▶ [Work required]: Among the lines below, take the one holding "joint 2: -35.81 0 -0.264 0", the one holding "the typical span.", and all lines between them. Set them down exactly.

▶ [Data extract]:
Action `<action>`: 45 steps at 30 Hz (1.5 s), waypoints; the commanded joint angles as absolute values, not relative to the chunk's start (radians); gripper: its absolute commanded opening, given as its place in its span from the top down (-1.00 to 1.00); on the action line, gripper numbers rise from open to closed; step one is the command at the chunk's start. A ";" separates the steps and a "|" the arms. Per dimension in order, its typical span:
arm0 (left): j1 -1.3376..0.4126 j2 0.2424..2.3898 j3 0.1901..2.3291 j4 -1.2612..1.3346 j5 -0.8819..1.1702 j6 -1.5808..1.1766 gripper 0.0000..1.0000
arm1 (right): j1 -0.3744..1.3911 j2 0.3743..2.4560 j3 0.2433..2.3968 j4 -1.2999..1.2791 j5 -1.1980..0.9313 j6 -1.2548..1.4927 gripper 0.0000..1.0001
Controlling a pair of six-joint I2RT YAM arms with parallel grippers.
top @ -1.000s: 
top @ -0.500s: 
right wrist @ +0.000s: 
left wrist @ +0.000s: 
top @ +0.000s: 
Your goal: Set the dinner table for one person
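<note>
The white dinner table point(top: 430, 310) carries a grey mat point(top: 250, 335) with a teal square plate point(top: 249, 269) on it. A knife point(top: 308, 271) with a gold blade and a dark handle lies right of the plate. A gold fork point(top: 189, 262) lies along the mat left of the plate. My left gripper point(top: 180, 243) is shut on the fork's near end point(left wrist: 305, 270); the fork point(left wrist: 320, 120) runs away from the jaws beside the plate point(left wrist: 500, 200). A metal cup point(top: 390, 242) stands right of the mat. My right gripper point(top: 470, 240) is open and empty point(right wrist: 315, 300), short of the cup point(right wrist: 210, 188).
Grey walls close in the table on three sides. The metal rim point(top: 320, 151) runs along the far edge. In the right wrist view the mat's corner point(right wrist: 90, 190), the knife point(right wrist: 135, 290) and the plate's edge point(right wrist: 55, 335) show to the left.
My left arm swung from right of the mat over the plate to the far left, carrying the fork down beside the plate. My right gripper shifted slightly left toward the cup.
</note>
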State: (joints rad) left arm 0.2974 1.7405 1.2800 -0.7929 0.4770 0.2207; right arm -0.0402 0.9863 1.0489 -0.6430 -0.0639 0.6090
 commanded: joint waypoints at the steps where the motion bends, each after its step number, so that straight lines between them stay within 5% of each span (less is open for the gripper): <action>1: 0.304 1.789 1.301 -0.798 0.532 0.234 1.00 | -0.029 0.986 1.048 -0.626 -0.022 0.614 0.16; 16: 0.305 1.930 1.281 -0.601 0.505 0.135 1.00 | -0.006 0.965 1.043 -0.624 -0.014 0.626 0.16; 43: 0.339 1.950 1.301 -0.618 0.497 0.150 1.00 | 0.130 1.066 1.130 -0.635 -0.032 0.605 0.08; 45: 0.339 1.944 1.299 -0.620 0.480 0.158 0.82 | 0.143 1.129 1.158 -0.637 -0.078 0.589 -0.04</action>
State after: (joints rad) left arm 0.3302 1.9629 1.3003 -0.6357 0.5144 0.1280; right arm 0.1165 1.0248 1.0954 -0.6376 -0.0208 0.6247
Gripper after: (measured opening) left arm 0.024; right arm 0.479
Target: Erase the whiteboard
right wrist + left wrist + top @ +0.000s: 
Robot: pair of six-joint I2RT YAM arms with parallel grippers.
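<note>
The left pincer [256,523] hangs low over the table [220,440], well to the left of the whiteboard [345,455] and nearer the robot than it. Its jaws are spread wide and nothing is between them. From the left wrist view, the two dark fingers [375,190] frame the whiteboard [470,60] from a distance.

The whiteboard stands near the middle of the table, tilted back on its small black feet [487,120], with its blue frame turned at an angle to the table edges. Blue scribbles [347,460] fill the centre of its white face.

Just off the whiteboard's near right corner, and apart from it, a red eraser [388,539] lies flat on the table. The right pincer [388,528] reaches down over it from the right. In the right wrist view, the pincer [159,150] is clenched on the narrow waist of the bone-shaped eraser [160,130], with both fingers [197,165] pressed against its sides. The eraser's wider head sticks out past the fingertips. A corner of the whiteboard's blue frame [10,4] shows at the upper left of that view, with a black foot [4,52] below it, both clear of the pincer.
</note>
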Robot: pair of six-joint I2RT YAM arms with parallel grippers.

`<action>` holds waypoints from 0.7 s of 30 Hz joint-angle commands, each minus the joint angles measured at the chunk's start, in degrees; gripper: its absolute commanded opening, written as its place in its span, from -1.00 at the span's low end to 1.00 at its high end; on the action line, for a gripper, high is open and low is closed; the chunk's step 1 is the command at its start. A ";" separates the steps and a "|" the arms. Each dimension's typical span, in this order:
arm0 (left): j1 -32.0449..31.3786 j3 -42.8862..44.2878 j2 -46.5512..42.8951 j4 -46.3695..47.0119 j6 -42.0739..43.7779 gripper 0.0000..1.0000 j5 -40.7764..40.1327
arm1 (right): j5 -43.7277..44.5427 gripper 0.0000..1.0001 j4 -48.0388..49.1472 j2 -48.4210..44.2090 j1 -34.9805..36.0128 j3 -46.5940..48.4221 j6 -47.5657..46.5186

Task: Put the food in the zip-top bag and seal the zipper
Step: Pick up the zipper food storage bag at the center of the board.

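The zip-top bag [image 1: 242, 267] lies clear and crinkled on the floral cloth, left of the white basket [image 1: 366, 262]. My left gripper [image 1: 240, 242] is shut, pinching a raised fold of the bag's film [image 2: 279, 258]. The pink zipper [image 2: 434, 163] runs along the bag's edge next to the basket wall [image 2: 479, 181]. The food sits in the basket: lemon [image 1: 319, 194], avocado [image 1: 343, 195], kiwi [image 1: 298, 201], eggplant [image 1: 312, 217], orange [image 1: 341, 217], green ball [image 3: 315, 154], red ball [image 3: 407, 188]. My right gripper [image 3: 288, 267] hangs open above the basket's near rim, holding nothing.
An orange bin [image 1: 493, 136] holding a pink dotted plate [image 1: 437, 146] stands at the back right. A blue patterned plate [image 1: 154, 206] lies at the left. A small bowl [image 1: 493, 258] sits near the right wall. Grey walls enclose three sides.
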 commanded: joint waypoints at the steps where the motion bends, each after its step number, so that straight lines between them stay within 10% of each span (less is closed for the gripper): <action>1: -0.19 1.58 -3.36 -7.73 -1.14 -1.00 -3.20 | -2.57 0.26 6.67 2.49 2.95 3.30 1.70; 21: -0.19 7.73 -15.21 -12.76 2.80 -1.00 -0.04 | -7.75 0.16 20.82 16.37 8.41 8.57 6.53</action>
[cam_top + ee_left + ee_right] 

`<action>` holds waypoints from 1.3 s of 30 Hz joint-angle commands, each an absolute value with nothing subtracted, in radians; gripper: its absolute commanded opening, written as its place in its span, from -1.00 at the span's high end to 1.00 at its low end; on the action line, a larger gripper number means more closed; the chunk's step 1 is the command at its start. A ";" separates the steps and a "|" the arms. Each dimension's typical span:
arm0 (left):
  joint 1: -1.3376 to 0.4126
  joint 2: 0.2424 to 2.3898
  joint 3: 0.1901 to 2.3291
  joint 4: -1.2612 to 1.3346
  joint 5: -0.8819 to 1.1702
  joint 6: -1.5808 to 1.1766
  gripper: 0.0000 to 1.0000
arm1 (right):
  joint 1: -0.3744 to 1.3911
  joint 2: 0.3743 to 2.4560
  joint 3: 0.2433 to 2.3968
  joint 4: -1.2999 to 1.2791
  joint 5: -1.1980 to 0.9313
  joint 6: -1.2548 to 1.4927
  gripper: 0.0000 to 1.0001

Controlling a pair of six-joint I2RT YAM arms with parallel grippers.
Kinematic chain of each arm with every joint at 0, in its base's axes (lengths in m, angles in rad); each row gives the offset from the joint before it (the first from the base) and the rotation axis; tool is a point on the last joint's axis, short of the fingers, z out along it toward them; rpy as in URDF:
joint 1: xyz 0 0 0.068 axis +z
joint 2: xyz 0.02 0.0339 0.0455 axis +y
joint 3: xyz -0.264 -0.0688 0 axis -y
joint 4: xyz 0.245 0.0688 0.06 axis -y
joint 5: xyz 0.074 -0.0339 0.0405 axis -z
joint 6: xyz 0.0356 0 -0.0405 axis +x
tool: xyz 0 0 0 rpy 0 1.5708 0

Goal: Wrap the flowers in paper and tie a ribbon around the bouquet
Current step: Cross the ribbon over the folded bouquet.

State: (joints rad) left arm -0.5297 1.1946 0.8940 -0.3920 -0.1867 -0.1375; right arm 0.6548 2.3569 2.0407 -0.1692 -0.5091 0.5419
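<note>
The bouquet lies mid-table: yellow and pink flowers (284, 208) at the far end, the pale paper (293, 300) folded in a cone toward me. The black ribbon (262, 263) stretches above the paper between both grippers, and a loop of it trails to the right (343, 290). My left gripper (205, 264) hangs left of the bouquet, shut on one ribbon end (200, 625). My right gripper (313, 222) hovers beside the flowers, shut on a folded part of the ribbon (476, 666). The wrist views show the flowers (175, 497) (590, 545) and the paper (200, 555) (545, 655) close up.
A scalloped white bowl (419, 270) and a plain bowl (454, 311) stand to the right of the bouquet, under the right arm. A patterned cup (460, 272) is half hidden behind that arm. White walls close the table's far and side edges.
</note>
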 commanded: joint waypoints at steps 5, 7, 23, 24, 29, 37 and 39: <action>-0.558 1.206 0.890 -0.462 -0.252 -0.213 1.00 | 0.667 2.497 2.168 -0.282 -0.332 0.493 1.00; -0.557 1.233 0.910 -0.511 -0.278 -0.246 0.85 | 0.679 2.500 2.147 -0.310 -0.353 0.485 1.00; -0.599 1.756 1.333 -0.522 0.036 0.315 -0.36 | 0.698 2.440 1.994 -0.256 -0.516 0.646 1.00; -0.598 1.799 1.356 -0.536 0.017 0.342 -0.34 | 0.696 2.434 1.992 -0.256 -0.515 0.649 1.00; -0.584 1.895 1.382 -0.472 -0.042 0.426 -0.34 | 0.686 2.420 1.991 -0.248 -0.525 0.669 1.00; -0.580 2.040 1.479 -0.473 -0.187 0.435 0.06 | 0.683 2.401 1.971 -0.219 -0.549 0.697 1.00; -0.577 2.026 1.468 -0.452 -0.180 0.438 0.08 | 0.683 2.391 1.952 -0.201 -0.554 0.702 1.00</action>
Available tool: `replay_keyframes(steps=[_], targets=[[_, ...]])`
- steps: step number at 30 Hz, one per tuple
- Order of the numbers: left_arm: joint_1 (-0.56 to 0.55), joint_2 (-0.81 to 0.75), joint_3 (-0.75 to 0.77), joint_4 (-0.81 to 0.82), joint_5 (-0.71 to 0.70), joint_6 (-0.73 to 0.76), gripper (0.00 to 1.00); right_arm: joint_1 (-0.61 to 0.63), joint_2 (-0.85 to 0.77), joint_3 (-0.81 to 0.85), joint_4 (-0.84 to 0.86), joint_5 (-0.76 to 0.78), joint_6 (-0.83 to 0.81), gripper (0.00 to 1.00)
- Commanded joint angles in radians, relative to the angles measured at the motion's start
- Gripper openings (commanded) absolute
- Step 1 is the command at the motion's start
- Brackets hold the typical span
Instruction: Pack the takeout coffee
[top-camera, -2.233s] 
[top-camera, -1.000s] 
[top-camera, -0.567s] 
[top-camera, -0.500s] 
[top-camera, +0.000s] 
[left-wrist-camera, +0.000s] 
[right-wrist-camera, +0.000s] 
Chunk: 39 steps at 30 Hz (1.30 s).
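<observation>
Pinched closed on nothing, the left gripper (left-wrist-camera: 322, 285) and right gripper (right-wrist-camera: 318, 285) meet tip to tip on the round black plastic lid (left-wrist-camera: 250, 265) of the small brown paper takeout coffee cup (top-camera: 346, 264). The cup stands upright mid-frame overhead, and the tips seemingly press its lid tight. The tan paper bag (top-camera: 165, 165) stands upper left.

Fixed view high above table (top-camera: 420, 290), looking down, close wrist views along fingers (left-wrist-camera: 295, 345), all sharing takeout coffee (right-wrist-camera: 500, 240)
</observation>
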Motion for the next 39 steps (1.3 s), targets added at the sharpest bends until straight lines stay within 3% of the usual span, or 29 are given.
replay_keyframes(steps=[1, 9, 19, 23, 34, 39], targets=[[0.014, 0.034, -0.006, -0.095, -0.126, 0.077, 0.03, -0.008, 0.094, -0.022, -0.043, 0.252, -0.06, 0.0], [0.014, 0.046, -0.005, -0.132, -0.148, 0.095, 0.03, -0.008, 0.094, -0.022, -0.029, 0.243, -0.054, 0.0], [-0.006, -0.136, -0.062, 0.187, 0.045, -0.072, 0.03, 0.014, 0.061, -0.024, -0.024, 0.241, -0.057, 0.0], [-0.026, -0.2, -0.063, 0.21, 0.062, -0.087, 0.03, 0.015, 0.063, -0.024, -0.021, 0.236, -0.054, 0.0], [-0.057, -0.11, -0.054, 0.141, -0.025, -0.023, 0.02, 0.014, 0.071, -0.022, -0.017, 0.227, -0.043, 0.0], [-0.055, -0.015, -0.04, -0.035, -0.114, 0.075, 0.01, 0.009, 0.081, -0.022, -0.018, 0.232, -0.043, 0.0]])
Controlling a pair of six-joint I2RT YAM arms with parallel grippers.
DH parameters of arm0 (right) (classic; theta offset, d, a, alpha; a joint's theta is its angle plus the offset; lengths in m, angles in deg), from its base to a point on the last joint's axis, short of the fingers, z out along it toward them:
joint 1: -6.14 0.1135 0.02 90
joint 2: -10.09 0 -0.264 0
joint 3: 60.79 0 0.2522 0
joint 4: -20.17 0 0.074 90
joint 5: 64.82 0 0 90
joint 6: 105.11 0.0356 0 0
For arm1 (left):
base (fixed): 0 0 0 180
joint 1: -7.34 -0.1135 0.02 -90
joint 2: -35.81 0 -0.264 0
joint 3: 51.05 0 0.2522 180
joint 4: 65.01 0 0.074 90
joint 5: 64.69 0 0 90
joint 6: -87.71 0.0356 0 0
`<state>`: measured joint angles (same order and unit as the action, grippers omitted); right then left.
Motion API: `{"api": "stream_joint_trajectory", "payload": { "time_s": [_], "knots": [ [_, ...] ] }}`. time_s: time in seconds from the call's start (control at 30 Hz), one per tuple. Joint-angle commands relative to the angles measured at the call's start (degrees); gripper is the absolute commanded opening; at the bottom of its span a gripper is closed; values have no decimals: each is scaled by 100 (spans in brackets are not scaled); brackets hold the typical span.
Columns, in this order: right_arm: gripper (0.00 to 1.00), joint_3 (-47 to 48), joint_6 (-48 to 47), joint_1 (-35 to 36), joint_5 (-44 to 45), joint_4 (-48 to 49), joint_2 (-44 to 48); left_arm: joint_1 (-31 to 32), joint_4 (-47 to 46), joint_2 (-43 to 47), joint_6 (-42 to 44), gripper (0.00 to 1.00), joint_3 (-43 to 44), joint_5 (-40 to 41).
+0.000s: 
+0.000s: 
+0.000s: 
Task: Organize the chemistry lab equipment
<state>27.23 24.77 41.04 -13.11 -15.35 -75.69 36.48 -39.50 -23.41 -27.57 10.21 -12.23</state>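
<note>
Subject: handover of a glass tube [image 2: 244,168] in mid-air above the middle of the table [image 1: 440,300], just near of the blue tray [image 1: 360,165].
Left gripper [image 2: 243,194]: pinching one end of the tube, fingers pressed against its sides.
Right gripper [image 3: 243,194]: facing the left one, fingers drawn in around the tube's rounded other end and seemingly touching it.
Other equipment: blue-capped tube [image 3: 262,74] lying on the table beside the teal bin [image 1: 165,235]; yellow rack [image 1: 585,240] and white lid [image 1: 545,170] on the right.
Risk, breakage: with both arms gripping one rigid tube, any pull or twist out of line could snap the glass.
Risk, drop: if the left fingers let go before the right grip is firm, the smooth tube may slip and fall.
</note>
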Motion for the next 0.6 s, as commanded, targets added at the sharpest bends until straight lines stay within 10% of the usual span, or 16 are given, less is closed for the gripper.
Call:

▶ [Solution below]:
joint 2: -35.81 0 -0.264 0
joint 3: 51.05 0 0.2522 180
joint 4: 65.01 0 0.074 90
joint 5: 64.69 0 0 90
joint 6: -87.71 0.0356 0 0
`<state>`: measured joint angles (same order and unit as the action, grippers omitted); right then left.
Motion API: `{"api": "stream_joint_trajectory", "payload": { "time_s": [_], "knots": [ [_, ...] ] }}`. time_s: time in seconds from the call's start (control at 30 Hz), one per tuple. Joint-angle commands relative to the angles measured at the call's start (degrees); gripper is the absolute commanded opening; at the bottom of its span a gripper is closed; values have no decimals: each is scaled by 100 (spans in brackets are not scaled); brackets hold the typical span.

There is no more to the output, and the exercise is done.